ICML2025 Image Generation LoRA network quantization diffusion models low-rank adaptation integer arithmetic inference acceleration

IntLoRA: Integral Low-rank Adaptation of Quantized Diffusion Models¶

Conference: ICML2025
arXiv: 2410.21759
Code: csguoh/IntLoRA
Area: Image Generation
Keywords: LoRA, network quantization, diffusion models, low-rank adaptation, integer arithmetic, inference acceleration

TL;DR¶

IntLoRA is proposed to fine-tune quantized diffusion models using integer low-rank parameters. After merging weights, quantized inference weights are directly obtained without additional PTQ, balancing both training and inference efficiency.

Background & Motivation¶

Large-scale text-to-image diffusion models (e.g., Stable Diffusion, SDXL, FLUX) perform exceptionally well in personalized generation tasks. However, full-parameter fine-tuning is limited by memory on consumer GPUs. The combination of LoRA and quantization techniques (such as QLoRA) allows direct fine-tuning on quantized weights, lowering training costs.

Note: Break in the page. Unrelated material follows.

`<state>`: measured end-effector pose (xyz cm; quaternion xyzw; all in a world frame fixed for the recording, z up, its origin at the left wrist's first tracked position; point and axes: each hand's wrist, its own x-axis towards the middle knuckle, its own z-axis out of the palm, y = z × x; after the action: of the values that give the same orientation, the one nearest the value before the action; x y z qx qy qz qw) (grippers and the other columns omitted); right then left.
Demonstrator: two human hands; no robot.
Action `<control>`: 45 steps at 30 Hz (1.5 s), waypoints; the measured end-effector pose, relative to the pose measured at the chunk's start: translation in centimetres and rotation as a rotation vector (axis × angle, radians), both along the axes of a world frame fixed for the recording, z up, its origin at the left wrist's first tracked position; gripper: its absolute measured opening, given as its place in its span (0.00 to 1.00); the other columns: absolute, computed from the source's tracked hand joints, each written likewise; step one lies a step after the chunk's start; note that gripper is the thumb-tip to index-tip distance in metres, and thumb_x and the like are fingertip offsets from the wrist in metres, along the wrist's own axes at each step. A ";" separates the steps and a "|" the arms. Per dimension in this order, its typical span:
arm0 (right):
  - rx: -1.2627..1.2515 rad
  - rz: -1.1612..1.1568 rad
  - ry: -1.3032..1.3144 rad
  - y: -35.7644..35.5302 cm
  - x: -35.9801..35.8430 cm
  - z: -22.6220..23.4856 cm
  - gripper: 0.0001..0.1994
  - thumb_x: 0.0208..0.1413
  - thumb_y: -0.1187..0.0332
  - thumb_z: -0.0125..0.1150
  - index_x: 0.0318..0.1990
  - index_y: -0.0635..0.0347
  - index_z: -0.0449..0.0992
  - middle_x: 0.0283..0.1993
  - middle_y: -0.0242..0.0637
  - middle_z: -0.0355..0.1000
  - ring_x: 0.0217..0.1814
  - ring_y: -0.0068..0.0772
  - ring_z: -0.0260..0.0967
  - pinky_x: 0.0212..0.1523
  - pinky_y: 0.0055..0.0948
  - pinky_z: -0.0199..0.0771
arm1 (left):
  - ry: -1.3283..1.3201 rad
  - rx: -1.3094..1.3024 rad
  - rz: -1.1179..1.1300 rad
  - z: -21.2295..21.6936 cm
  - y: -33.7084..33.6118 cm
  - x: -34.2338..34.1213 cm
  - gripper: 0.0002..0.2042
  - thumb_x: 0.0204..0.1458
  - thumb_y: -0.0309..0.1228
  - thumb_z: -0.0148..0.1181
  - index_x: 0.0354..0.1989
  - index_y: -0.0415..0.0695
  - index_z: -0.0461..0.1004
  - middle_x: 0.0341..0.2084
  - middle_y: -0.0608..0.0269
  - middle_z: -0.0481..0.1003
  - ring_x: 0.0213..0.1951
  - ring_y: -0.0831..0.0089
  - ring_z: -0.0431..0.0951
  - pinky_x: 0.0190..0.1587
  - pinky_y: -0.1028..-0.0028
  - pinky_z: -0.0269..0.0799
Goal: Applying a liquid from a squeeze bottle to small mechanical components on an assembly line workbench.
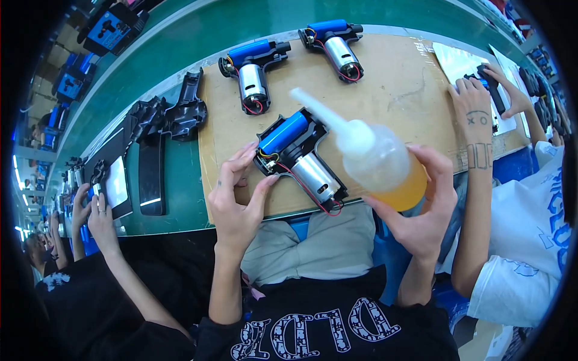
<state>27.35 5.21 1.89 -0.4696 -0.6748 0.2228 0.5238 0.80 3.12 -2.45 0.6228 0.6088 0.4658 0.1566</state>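
My left hand (236, 195) pinches the left edge of a black half-shell housing (312, 139) fitted with a blue cylindrical battery (285, 132), a silver motor (315, 179) and thin red and yellow wires. It is held over the cardboard near the front edge. In my right hand (424, 210) is a translucent squeeze bottle (379, 161) partly filled with amber liquid. The bottle is tilted, its long white nozzle (317, 110) pointing up and left above the housing. No liquid is seen leaving the tip.
Two similar open housings (251, 75) (337, 51) lie farther back on the cardboard sheet (391, 90). Empty black shells (180, 111) and a black strip-like part (152, 174) sit on the green table to the left. Co-workers' hands (472, 105) (102, 219) handle parts on both sides.
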 end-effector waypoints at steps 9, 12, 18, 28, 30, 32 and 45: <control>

Core Problem: Existing methods use FP16 low-rank parameters during training. During merging, quantized pre-trained weights must be converted back to FP16, and another PTQ step is required during deployment. This workflow has two major drawbacks:

Process Redundancy: The training \(\rightarrow\) dequantization \(\rightarrow\) merging \(\rightarrow\) re-quantization pipeline introduces extra PTQ steps, increasing deployment complexity.

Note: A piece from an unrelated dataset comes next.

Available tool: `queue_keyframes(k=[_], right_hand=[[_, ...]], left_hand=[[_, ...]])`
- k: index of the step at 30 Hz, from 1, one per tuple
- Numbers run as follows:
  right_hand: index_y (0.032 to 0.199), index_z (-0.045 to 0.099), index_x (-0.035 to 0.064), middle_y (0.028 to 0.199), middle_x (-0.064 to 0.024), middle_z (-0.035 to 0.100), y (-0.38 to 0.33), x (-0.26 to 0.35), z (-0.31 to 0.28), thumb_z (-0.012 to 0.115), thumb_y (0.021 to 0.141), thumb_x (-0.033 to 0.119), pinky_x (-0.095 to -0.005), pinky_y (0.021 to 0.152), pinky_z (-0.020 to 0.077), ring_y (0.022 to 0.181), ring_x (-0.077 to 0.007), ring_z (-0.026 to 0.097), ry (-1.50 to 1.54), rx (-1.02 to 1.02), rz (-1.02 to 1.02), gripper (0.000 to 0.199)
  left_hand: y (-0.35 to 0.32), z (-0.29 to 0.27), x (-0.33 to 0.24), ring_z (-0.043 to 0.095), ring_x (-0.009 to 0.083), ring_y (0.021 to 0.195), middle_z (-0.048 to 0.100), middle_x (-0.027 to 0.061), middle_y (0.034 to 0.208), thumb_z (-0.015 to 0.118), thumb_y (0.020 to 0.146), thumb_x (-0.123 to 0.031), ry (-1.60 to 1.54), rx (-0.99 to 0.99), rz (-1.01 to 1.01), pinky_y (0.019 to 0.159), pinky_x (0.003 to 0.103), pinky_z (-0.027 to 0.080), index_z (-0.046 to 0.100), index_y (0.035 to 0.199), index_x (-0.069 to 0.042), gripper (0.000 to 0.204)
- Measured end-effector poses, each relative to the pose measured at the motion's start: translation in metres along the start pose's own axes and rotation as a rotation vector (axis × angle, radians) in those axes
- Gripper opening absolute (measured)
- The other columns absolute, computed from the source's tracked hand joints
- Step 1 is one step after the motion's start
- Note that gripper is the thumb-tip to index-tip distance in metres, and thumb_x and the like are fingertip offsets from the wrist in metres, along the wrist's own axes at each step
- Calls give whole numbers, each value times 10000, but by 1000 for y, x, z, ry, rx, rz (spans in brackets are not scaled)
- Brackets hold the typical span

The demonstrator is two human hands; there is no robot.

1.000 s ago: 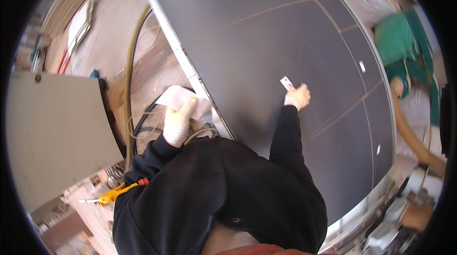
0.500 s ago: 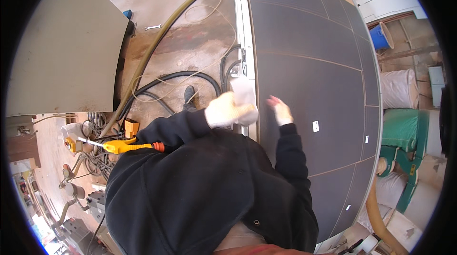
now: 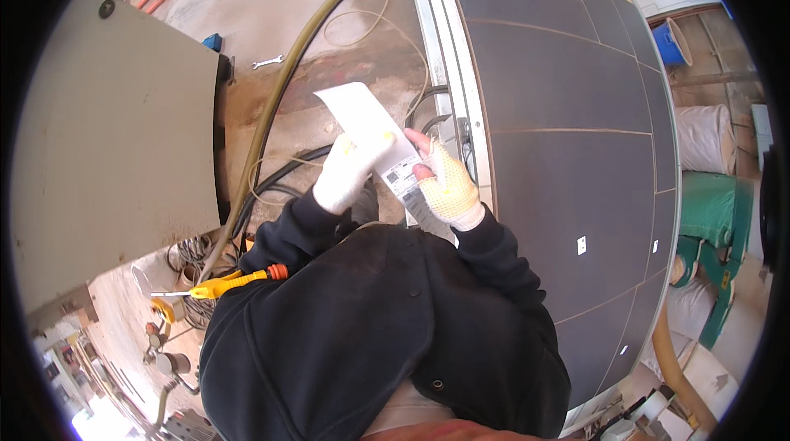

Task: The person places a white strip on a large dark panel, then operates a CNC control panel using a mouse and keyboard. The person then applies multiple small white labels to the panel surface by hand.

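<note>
My left hand (image 3: 346, 169), in a white knit glove, is closed on a strip of white labels (image 3: 355, 110) held in front of my body. Its upper part is blank white; printed labels show lower down. At the strip's right edge, my right hand (image 3: 448, 186) pinches it with bare fingertips that stick out of a cream dotted glove. A large dark panel (image 3: 568, 169) lies to my right, crossed by thin pale cut lines. Small white labels (image 3: 581, 245) are stuck on several of its pieces.
A light metal rail (image 3: 461, 54) edges the panel. Left of it, a yellow hose (image 3: 284, 71), black cables and a wrench (image 3: 267, 62) lie on the floor. A grey cabinet (image 3: 123, 145) stands at left. A yellow air blow gun (image 3: 230, 283) is by my left side. A blue bucket (image 3: 671, 44) sits far right.
The label strip has come up and left, away from the rail, and now shows its length. My right hand has moved left from over the panel to the strip's edge. My view has shifted slightly.
</note>
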State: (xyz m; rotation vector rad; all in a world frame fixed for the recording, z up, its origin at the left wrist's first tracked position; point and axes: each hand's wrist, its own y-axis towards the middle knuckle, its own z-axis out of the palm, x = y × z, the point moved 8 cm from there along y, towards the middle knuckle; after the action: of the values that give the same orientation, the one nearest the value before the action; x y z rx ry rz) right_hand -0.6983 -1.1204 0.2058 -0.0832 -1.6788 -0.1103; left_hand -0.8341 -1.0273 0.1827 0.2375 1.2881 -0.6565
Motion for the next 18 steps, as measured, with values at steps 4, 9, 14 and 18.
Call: queue_keyframes(k=[4, 9, 14, 18], right_hand=[[1474, 537, 56, 1345, -184, 655, 73, 16, 19, 573, 931, -25, -326, 1013, 516, 1210, -242, 663, -22, 99, 51, 550], [1144, 703, 49, 1007, -168, 749, 150, 82, 23, 721, 863, 66, -378, 804, 582, 939, -314, 753, -67, 72, -231, 282], [1026, 688, 75, 895, -154, 703, 194, 127, 36, 660, 935, 243, -459, 741, 545, 839, -377, 690, -406, -21, -606, 193], [1066, 661, 76, 905, -170, 707, 233, 124, 51, 618, 952, 289, -461, 769, 542, 849, -386, 691, -412, 27, -649, 245]], left_hand=[[49, -40, -31, 674, 137, 933, 710, 38, 1044, 650, 1006, -151, 70, 43, 1, 833, 296, 526, 667, 1180, 2, 232], [86, -50, -90, 698, 175, 948, 715, 89, 1045, 634, 1000, -298, -244, 289, -234, 863, 305, 545, 653, 1156, 49, 382], [116, -100, -160, 615, 101, 810, 631, 19, 910, 642, 1020, -163, -2, -32, 145, 721, 264, 489, 636, 1005, -22, 142], [124, -140, -182, 659, 123, 880, 679, 53, 1001, 675, 1008, -126, 49, -270, 292, 726, 285, 519, 650, 1105, -9, 154]])
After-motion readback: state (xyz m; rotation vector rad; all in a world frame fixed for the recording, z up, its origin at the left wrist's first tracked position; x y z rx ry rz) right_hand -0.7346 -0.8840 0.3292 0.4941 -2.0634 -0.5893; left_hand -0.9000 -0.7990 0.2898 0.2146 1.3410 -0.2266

Severe Performance Degradation: PTQ under low-bit (e.g., 4-bit) conditions leads to significant quality degradation (DINO drops from 0.48 to 0.21).

The root cause is the arithmetic type mismatch between pre-trained weights (INT) and adapter weights (FP16), forcing the merged weights back to the floating-point domain.

Method¶

The core idea of IntLoRA is to make low-rank adaptation parameters operate in the integer domain, so that the merged weights are naturally in a quantized format. This consists of three key techniques:

1. Adapter-Quantization Separation (AQS)¶

Original LoRA initializes \(\mathbf{AB}\) to zero to keep the fine-tuning starting point aligned with the pre-trained weights. However, an all-zero distribution is unfriendly to quantization (scale factor \(s=0\) leads to division by zero). AQS introduces an auxiliary matrix \(\mathbf{R}\) to decouple gradient from quantization:

\[\mathbf{W'} = \mathcal{Q}[\mathbf{W} - \text{sg}(\mathbf{R})] + \text{sg}(\mathbf{R}) + \mathbf{AB}\]

where \(\text{sg}(\cdot)\) denotes the stop-gradient operation. \(\mathbf{AB}\) is still initialized to zero to preserve the original LoRA gradient, while \(\text{sg}(\mathbf{R}) + \mathbf{AB}\) provides a non-zero distribution to facilitate quantization. \(\mathbf{R}\) can be generated online via distribution statistics and fixed random seeds without extra storage.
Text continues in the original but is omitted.